We generally meet on Tuesday evenings. Sometime around Thursday or Friday before we meet, anyone with a submission sends it to the group in an email attachment. This gives us the weekend to look at it. We decided a while ago that we'd limit to five submissions per meeting. We just don't have time to review more than that. We did an "opt out" for a while, rotating who submitted when, but lately we aren't all ready to submit at the same time, so we usually have about three or four people's work to look at. The length of a submission can be a chapter ranging from 3-12 pages, or a complete picture book manuscript.
I'm not sure how everyone else works on their critiques once they have them, but I have a folder for each Slushie in a larger Critiques folder on my desktop. I "track changes" and make comments and notes, and "save as" an edited version of the original. I tend to copy edit because I'm a grammar geek, and I'll also make comments along the lines of "Love this sentence! Great sensory information" or "I'm confused here...is she still in the carriage?"or, "Is this too big a word for a nine-year-old character to use?" I also like to highlight words that are used a lot. I don't think anyone else in the group does that.
If it's a short submission, I print out a draft copy to bring to the meeting. If it's a longer one, I copy all my notes into a one or two page document named for the writer, like "Sarah comments." Then I print that. In Lisa's case, since she is not physically present, I email my comments back to her.

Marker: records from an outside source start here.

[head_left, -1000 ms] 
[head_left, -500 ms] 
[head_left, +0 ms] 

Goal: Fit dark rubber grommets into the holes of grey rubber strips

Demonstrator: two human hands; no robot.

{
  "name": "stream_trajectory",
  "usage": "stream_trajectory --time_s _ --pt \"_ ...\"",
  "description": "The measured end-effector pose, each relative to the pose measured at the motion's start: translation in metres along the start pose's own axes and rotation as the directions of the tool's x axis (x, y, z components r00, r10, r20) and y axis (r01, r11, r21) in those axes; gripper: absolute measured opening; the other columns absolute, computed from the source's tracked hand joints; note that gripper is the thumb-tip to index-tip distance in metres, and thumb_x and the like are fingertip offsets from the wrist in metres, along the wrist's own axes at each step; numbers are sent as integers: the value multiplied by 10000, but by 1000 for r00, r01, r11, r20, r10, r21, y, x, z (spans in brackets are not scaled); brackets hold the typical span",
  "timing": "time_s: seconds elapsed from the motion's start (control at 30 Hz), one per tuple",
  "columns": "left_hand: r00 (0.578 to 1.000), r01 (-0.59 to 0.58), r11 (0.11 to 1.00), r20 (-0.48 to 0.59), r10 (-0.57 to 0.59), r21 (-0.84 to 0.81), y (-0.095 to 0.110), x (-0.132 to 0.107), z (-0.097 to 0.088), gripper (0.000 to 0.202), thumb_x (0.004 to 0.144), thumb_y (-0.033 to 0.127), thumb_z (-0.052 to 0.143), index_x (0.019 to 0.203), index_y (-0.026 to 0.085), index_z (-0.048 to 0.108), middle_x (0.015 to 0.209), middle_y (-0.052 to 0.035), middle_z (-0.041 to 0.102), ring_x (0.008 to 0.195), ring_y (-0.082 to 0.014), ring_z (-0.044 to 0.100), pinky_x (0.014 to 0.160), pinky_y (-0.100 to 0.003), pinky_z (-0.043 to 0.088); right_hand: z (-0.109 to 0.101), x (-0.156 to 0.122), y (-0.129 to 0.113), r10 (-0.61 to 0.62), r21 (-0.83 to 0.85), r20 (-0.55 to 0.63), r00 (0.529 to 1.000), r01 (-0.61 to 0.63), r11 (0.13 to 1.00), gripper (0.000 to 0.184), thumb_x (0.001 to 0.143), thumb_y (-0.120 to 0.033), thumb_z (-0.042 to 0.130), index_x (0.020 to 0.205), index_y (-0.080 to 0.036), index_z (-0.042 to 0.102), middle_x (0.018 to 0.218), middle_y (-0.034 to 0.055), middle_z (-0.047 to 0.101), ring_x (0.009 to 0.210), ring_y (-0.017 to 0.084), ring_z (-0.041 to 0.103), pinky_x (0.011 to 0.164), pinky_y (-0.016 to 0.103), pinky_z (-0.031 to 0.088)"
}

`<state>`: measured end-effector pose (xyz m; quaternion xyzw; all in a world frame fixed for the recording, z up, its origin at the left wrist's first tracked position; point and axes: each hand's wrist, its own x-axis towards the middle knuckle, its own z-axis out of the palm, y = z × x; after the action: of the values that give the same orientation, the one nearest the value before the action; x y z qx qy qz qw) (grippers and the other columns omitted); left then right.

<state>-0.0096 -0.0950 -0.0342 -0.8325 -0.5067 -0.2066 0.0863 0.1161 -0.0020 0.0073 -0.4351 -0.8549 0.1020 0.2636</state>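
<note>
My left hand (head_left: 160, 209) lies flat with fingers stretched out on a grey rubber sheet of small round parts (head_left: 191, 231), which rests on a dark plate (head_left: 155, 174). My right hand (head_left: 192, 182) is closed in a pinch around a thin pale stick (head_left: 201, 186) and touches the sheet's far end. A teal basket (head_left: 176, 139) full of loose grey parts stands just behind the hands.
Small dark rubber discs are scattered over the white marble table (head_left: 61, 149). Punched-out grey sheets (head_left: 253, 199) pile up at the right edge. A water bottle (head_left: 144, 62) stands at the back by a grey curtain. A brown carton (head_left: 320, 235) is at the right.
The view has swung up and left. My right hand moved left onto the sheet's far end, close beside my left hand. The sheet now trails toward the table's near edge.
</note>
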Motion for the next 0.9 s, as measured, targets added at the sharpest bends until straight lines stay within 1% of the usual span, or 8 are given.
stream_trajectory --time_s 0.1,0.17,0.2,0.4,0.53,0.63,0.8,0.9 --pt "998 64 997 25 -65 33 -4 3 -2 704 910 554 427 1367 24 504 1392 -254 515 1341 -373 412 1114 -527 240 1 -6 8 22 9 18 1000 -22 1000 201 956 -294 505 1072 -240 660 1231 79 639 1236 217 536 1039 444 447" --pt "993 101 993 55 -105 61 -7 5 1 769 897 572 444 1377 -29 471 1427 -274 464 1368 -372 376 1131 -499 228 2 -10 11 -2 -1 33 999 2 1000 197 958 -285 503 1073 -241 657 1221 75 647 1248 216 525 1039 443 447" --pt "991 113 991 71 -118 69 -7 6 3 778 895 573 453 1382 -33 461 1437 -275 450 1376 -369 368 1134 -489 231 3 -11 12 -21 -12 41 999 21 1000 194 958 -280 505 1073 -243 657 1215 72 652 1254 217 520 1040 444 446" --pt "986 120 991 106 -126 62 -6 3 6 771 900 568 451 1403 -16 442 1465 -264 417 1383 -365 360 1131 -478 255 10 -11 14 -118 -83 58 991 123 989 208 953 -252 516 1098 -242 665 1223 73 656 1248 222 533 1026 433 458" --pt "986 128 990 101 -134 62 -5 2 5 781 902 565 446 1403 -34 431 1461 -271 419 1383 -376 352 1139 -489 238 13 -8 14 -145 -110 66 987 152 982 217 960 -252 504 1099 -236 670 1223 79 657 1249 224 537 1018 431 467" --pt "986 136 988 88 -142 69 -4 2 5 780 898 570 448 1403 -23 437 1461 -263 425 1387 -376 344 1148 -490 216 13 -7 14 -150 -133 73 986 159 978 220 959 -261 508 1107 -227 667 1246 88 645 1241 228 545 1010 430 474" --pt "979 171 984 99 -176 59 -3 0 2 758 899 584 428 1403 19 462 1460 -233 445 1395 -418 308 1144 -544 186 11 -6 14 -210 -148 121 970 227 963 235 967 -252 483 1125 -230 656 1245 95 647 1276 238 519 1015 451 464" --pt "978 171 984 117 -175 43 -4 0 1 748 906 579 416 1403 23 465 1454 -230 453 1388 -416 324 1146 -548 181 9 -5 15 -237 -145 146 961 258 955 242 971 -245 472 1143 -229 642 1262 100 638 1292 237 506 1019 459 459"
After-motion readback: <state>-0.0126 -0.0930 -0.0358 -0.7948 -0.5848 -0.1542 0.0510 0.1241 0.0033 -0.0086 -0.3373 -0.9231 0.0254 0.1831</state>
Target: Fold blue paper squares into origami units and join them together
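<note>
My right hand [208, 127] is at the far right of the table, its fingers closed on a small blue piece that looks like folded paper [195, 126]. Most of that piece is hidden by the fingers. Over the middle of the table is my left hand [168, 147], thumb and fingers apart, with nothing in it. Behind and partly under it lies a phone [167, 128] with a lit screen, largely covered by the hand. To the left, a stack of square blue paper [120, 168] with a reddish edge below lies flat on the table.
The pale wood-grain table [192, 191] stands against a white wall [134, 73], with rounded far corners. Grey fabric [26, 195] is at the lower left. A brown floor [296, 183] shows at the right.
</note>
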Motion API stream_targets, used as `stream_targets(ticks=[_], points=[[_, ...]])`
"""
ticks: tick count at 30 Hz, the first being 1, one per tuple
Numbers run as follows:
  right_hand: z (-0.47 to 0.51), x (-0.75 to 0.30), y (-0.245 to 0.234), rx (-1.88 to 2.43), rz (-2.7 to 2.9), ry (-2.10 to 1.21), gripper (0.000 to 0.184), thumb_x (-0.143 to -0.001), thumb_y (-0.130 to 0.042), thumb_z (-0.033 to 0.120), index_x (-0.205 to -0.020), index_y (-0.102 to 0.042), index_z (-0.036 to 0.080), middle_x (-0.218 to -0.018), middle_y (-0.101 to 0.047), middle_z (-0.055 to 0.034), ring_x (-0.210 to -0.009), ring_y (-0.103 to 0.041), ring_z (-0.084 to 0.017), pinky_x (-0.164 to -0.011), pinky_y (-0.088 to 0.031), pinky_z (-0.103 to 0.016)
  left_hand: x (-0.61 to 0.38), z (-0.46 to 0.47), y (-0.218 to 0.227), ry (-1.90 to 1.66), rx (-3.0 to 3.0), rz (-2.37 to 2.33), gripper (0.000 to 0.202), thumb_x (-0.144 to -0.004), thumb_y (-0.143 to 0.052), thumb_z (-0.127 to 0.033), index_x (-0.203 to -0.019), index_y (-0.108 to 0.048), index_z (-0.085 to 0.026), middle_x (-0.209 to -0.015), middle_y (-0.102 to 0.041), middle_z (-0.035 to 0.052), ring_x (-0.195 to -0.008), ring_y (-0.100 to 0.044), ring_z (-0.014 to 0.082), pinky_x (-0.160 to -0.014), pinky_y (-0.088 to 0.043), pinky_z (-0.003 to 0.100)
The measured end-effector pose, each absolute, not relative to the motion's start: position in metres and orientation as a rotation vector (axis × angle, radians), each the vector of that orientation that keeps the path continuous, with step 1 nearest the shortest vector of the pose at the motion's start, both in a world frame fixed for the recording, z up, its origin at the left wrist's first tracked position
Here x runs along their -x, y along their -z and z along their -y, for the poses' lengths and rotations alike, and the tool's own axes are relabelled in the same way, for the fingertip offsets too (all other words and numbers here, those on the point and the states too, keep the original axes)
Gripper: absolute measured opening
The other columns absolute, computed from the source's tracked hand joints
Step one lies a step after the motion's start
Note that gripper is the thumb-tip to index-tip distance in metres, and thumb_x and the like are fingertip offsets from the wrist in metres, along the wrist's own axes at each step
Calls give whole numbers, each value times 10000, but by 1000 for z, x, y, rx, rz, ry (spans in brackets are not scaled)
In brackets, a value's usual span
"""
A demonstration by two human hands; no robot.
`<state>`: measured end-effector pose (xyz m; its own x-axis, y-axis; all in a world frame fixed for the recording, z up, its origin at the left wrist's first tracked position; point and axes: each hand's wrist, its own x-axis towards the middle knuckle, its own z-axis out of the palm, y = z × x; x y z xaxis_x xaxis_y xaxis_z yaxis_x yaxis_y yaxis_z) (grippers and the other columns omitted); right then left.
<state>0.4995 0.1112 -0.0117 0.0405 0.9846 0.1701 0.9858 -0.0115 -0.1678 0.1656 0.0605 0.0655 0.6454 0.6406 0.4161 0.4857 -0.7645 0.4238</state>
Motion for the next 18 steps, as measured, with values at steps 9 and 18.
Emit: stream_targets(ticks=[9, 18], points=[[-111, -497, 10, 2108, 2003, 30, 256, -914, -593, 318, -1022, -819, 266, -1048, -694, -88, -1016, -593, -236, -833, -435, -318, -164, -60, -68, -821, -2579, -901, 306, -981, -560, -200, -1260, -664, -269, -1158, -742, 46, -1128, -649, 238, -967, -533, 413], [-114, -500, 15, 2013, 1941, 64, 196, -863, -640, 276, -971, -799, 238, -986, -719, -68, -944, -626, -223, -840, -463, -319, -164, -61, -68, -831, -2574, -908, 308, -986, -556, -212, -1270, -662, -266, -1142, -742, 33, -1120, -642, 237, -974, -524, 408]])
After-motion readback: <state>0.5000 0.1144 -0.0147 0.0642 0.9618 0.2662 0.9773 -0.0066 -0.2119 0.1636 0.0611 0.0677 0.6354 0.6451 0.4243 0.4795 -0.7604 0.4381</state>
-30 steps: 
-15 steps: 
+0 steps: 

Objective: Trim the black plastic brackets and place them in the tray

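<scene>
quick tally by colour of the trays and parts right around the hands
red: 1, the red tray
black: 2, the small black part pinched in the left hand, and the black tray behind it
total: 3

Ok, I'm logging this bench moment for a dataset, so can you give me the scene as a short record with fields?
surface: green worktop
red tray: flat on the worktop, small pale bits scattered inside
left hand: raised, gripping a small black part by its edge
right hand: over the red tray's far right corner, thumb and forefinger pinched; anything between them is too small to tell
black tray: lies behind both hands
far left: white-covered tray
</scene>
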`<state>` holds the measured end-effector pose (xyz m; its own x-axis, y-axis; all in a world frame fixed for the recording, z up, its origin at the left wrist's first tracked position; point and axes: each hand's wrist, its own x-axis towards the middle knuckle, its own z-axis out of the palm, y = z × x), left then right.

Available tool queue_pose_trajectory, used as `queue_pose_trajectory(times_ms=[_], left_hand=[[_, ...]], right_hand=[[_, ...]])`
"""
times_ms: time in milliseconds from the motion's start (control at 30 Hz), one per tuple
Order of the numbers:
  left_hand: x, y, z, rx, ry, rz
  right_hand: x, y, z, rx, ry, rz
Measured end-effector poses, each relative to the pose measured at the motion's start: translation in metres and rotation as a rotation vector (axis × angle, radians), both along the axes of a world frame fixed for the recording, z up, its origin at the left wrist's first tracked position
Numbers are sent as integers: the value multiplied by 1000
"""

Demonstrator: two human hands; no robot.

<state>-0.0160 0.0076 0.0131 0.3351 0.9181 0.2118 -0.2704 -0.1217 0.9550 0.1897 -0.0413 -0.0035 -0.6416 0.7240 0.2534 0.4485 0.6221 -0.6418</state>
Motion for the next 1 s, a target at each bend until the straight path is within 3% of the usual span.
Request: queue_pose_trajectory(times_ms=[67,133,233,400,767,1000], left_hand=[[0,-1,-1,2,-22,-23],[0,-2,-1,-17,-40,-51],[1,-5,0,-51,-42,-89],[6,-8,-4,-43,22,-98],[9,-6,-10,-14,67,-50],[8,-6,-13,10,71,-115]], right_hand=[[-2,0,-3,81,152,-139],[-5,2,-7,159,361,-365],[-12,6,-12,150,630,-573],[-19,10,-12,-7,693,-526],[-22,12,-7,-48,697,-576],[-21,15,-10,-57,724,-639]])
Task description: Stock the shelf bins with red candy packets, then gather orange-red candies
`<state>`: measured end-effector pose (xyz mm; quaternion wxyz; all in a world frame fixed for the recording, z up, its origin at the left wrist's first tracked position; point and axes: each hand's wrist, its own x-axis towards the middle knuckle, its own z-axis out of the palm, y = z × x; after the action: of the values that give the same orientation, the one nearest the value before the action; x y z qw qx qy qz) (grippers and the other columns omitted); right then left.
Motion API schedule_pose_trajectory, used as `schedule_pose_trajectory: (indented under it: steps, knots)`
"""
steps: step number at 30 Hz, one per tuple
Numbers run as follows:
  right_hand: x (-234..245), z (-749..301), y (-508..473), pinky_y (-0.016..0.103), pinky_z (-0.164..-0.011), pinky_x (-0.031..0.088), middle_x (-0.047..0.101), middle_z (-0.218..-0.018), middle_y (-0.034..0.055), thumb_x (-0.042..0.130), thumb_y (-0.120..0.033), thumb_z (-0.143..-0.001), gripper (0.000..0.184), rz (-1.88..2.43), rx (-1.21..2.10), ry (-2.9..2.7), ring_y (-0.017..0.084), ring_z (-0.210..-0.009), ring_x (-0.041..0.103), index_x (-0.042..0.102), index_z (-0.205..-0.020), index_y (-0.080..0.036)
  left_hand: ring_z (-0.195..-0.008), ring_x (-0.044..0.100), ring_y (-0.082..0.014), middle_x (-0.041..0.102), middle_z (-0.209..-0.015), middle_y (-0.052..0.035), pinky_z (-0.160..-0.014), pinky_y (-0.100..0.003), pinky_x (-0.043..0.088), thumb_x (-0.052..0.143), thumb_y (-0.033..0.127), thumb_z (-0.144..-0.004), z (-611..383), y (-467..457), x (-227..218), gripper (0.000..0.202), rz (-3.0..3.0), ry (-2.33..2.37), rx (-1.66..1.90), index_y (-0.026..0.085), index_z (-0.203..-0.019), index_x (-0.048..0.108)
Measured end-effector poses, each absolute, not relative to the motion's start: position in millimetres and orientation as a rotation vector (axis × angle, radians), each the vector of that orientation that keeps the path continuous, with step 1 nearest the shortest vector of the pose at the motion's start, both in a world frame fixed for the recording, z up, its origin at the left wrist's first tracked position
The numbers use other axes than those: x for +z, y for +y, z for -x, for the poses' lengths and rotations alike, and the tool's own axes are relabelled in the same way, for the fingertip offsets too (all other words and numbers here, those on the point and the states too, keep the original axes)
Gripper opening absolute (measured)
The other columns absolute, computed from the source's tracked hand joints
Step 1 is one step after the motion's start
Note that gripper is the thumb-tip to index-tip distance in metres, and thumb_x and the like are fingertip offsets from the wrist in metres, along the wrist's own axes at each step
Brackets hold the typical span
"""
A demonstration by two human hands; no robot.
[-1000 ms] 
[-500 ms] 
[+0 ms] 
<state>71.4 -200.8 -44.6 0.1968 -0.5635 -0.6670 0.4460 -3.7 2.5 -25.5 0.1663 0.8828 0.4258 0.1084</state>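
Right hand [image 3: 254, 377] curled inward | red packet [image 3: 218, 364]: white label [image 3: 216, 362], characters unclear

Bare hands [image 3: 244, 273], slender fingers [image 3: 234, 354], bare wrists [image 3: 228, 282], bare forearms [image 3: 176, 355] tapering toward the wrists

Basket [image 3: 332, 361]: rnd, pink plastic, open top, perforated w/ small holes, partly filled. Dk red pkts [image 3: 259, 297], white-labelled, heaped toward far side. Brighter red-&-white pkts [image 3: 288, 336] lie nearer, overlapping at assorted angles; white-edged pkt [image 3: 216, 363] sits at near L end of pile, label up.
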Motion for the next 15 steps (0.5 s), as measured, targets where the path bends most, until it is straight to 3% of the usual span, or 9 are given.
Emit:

When we meet, we set up the laptop and open Skype and get Lisa online. Usually this time is mixed with us catching up on the past couple of weeks and getting something to eat or drink. We meet at Panera, and I always come straight from work, so I'm juggling notes, laptop and dinner. If someone has news, a rejection letter they need to vent about, or anything like that, we share it.
When we critique, we focus on one person's work at a time, often starting with Lisa in case the Skype acts up or she needs to go, as she's in a different time zone. Each Slushbuster comments about the work. Sometimes we disagree, but more often someone will comment and someone else will say "I noticed that too." Our favorite times are when we see a revision that really shows improvement over the last draft we saw. We try to be specific and to be honest with both positive and negative feedback. It's no fun hearing all bad things about your work, but hearing only good things doesn't help anyone improve. Whoever wrote the piece being discussed is usually quiet while the others talk, unless someone asks her to clarify. If someone is having trouble with a particular aspect of her story, we might brainstorm solutions.
When all the critique is finished, sometimes we talk about
you. :) Not you personally, but you, our blog readers and the blog. We may talk about interviews that are coming up on the blog and who is doing them. We may also plan for events like conferences. If we're really ahead of schedule and no one is threatening to kick us out of Panera, we might even do a writing exercise. That happened a lot more often when our group was only three or four people.
That's it. Not magic, exactly, but something much better than always working in a vacuum inside our own heads. It does wonders for a work in progress.